**Task goal:**
Output the data as it stands. Each line must match exactly.
....
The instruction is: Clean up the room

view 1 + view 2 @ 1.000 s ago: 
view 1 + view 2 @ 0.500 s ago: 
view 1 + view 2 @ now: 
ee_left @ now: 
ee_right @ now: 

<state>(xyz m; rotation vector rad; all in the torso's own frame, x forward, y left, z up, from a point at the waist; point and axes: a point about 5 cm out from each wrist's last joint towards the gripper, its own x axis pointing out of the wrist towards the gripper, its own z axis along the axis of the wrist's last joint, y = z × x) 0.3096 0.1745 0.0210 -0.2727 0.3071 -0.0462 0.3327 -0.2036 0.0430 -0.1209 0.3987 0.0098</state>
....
**Exercise response:**
The instruction is: Clean up the room

view 1 + view 2 @ 1.000 s ago: 
view 1 + view 2 @ 0.500 s ago: 
view 1 + view 2 @ now: 
ee_left @ now: 
ee_right @ now: 

<state>(xyz m; rotation vector rad; all in the torso's own frame, x forward, y left, z up, from a point at the waist; point and axes: a point about 5 cm out from each wrist's last joint towards the gripper, its own x axis pointing out of the wrist towards the gripper, its own z axis along the axis of the wrist's last joint, y = z × x) 0.3096 0.1745 0.0210 -0.2727 0.3071 -0.0462 0.3327 -0.2036 0.0430 -0.1209 0.3987 0.0098</state>

No further work remains in this exercise.